Niger : les militaires boudent la levée des sanctions de la CEDEAO - FINECO

Niger : les militaires boudent la levée des sanctions de la CEDEAO

Niger : les militaires boudent la levée des sanctions de la CEDEAO

Quelques semaines après la levée des sanctions imposées au Niger par plusieurs de ses voisins, l’économie nigérienne redémarre lentement, mais les militaires qui ont pris le pouvoir fin juillet 2023 maintiennent toujours les frontières fermées.

La route à Gaya (sud-ouest) sur le pont reliant le Niger au Bénin restée toujours barrée par les obstacles matériels placés en prévision d’une éventuelle intervention militaire de la Communauté économique des États de l’Afrique de l’Ouest (Cedeao). Le bras de fer politique et économique entre Niamey et la Cedeao, qui a réclamé en vain la libération du président déchu Mohamed Bazoum et le retour à l’ordre constitutionnel, dure depuis le coup d’Etat l’ayant renversé le 26 juillet 2023.

L’annonce de la levée des sanctions, le 24 février 2024 le président nigérian Bola Tinubu laissait entrevoir une reprise du dialogue avec les militaires au pouvoir au Niger, au Burkina Faso et au Mali qui ont annoncé leur retrait de la Cedeao fin janvier. Dans la foulée de la levée des sanctions, le Bénin et le Nigeria ont rouvert leurs frontières, mais elles restent fermées côté nigérien.

A l’instar de la Cedeao, l’Union économique et monétaire ouest-africaine (Uemoa) a également levé ses sanctions impliquant notamment le gel des avoirs de l’État du Niger et la suspension des transactions financières en sa faveur.

Si l’espace aérien reste fermé aux vols en provenance ou à destination du Nigeria, la compagnie aérienne panafricaine Asky basée au Togo et Air Côte d’Ivoire ont annoncé le 2 mars la reprise de leurs liaisons vers Niamey.

En annonçant la levée des sanctions le 24 février, le président nigérian Bola Tinubu exhortait le Niger, le Burkina Faso et le Mali à reconsidérer leur décision et à ne plus considérer l’organisation comme une ennemie.
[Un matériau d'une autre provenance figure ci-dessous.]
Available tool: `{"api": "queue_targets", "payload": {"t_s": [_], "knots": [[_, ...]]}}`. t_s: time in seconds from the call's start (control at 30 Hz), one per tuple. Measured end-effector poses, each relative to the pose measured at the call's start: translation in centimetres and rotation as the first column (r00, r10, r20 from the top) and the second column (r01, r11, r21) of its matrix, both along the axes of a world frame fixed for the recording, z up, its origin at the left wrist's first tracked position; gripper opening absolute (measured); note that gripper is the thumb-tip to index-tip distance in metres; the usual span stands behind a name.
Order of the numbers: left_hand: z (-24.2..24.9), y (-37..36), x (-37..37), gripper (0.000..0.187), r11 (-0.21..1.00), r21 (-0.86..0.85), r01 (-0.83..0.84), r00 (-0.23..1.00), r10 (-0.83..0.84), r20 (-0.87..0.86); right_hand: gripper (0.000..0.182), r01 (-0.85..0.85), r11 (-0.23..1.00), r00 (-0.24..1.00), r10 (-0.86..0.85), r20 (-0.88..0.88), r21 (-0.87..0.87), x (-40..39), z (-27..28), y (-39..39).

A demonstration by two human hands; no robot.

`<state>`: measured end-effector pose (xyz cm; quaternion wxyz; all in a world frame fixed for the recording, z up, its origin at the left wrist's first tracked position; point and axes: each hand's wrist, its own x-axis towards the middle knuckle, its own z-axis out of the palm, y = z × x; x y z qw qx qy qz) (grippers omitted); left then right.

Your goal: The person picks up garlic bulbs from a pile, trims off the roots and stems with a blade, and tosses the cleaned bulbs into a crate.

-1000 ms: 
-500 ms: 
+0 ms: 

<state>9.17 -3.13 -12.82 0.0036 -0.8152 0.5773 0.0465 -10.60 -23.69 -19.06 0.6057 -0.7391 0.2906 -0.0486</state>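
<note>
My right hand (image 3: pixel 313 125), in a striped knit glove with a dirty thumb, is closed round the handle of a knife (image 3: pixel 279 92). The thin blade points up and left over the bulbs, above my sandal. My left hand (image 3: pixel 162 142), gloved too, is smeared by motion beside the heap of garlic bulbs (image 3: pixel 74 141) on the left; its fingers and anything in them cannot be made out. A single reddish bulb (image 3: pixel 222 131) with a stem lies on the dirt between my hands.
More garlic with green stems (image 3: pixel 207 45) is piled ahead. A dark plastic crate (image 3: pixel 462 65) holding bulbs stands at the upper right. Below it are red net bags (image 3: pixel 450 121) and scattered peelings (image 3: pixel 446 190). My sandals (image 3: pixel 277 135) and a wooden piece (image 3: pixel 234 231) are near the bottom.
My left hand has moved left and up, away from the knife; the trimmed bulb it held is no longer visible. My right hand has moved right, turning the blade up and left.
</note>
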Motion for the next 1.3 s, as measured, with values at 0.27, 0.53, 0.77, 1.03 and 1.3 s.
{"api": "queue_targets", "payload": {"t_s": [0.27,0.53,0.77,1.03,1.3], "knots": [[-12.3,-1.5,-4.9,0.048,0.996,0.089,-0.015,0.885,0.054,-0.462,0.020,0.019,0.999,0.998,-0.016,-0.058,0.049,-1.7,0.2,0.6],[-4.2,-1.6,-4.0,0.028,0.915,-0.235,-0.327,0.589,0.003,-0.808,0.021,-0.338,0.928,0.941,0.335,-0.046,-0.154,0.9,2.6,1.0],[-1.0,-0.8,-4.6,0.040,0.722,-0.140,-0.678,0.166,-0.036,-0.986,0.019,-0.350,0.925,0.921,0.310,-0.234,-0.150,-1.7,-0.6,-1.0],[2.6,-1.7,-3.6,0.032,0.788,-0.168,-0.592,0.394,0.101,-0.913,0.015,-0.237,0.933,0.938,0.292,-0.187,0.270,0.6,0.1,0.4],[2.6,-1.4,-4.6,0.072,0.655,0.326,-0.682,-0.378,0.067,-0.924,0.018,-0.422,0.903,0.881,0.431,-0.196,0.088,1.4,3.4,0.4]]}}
Une exhortation restée sans réponse officielle. « Je ne veux pas commenter une décision d’une organisation à laquelle le Mali n’appartient pas », avait déclaré le ministre malien des Affaires étrangères, Abdoulaye Diop. Selon une source gouvernementale à Niamey, l’annonce de la Cedeao est un « non-évènement », les autorités nigériennes prenant toujours au sérieux la possibilité d’une éventuelle intervention militaire depuis les pays voisins.

Retour progressif au pragmatisme et populations soulagées

Le pragmatisme économique laisse toutefois entrevoir une ouverture prochaine des frontières. Avant le coup d’État de juillet, le corridor béninois accueillait 80% du fret nigérien via le port de Cotonou, situé à un millier de km de Niamey. Ce port constitue également le terminal d’un oléoduc géant inauguré en novembre qui doit permettre au Niger d’exporter 90.000 barils de brut par jour. Du 4 au 8 mars, une délégation nigérienne a visité les installations douanières de part et d’autre de la frontière avec le Bénin.

La levée des sanctions a été accueillie avec soulagement par les habitants et commerçants de Niamey, qui tournent progressivement la page des camions bloqués, des pénuries de liquidité, de produits alimentaires et de médicaments, de coupures d’électricité, de vols perturbés…

Debout devant son salon de coiffure au quartier Dan Zama, Mohamed retrouve le sourire : « les clients se bousculent pour se faire coiffer ». Le Nigeria qui fournissait au moment du coup d’État environ 70% de l’électricité du Niger, avait brusquement interrompu sa fourniture, provoquant des coupures de courant qui avaient affecté l’économie du pays.

Depuis début mars, « le réseau de la Société nigérienne d’électricité (Nigelec) est reconnecté à la ligne électrique haute tension » longue de 820 km entre Niamey et Birnin-Kebbi au Nigeria.

Depuis quelque temps, « nous n’avons enregistré aucune rupture d’électricité. Notre usine tourne à plein régime car on essaie de rattraper les pertes de production engendrées par plus de six mois de perturbations », explique Saley Moussa, employé d’une usine de fabrication de sodas à Niamey.

Pendant des mois, de longues files d’attentes s’étaient formées dans les principales banques du pays. Les clients étaient contraints de patienter plusieurs heures pour retirer des sommes d’argent limitées.

« Les transactions bancaires sont désormais possibles avec les banques étrangères », confirme le responsable d’une banque de Niamey, même si le versement de certains salaires dans la fonction publique accuse encore du retard.